Not sure why this was downvoted. This is a really good point, and great to know!


Huh, didn't know that - I'm starting to like GitLab more and more!


I need to update or GitLab ...


Ideally it would be a setting on the repo to allow both kinds of processes.


This method doesn't assist code reviews. Everything is on master, and I imagine it would be difficult to find all the commits for a given feature, unless every feature is just a single huge commit (terrible).

It ain't hard people, just do:

master (production) -> develop (staging) -> feature/foo-bar (feature)

No biggie.


Feature should be tracked 1 layer above change history, in some issue tracking system. ...


What's wrong with a single commit for a feature?


You lose a whole lot of development history information. You have no chance of finding out why these five lines of code came to be when all your commits touch hundreds or thousands of lines. Maybe the intent of the code should've been in a comment, but if there are none, it's nice to have commit messages as a backup.

Also, bisecting (and then finding the actual fault in the code) gets harder the larger the commits are.


> You lose a whole lot of development history information

What information do you lose, and why is that a problem? The feature commit tells you everything you need to know. Beneath those details tend to be irrelevant minutiae.

Let's imagine an editor that made one commit for each key press you type, or every time you save a file. That would be the closest thing to true history. I might accuse your practice of not committing that level of detail with "losing a whole lot of development history", and it would be true but only in a banal sense.

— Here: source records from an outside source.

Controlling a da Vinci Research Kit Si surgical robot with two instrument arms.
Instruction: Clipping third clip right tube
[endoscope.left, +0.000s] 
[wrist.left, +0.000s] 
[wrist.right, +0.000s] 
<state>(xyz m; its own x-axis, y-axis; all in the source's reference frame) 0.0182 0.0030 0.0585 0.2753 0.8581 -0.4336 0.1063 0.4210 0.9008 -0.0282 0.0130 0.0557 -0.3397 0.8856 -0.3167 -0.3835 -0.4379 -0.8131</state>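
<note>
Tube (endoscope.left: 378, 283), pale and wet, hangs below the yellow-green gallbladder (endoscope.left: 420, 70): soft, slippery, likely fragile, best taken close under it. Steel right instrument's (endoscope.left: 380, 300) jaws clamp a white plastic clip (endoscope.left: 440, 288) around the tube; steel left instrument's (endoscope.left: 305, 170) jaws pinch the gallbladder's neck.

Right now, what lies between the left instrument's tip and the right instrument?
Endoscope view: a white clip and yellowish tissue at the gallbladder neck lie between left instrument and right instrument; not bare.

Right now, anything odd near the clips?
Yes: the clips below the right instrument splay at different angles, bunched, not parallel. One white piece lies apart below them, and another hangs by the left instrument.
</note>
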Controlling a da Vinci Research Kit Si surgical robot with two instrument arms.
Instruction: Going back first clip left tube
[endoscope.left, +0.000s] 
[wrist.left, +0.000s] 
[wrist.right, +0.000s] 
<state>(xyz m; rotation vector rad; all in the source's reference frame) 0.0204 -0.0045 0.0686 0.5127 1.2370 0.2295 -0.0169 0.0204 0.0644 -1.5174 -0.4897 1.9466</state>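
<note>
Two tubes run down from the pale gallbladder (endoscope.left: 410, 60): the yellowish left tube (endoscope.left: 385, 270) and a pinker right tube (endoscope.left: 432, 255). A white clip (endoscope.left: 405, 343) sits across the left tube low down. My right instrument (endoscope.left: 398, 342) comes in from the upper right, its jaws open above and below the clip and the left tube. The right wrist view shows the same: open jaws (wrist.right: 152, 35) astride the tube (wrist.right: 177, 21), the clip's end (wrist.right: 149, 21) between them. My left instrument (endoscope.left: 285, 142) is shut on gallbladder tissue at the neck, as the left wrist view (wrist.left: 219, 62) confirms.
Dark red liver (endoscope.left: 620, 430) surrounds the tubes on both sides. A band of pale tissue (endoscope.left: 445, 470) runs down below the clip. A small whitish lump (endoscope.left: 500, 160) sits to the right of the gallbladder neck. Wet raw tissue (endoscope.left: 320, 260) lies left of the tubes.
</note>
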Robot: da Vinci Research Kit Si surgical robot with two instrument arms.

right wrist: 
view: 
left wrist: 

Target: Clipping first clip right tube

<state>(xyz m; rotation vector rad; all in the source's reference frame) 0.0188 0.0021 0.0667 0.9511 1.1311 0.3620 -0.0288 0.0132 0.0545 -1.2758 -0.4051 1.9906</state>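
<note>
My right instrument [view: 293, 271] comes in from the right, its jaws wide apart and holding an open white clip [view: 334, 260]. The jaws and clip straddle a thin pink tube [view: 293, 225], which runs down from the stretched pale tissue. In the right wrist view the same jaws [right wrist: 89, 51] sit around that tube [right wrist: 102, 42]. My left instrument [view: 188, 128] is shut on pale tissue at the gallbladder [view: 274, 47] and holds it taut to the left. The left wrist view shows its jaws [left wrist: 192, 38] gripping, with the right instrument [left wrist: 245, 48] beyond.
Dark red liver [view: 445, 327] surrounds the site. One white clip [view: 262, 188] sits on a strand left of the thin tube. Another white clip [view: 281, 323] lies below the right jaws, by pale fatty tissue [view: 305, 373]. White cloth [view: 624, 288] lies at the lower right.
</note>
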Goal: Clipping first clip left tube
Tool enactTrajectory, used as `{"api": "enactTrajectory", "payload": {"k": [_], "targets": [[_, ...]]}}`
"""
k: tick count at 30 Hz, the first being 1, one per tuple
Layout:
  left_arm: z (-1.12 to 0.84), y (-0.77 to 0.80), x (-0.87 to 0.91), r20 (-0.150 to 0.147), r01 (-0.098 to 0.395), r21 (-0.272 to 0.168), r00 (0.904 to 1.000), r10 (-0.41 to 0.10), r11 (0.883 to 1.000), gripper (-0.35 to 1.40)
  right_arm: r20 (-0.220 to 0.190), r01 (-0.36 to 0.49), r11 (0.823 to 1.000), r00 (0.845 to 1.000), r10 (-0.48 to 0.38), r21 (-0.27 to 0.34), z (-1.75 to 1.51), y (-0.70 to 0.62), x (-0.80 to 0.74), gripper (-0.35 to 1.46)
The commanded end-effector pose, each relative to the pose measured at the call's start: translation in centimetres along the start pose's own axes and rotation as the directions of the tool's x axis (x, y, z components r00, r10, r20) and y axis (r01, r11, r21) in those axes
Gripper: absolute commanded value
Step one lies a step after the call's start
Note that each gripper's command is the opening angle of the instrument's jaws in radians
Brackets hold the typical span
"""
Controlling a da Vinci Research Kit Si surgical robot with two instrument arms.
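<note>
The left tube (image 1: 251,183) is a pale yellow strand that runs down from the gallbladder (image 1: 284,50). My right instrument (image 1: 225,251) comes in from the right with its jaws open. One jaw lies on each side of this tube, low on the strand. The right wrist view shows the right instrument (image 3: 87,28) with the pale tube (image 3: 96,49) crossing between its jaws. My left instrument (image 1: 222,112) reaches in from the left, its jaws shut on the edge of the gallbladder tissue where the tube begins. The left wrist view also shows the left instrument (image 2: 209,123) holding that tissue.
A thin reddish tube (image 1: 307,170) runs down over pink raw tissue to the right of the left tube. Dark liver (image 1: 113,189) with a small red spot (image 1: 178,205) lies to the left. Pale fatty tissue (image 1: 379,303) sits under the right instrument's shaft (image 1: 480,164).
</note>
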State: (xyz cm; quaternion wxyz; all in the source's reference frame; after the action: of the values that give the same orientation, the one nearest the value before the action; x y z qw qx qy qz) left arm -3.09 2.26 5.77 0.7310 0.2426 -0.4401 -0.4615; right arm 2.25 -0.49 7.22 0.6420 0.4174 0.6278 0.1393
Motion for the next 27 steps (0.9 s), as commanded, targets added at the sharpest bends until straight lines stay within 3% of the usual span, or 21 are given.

How an author built up their feature commit is almost never (and shouldn't be) relevant to everyone else. What's relevant to others is how they changed the repository and why. A good feature commit or commit series should stand alone.


You're going too far in the other direction in an attempt to counter. A single commit per feature is bad because you lose context that links changes together. A commit every keystroke is bad because you again lose the context that links changes together. A commit should be a logical grouping of something you accomplished towards the overarching feature. In my mind, commits should happen any time you could envision yourself at a point where you could leave for the day and come back to continue the next without having any difficulty spinning back up (what was I trying to do here, again?) Sometimes that overlaps with the feature, if your feature is really small, but often it won't.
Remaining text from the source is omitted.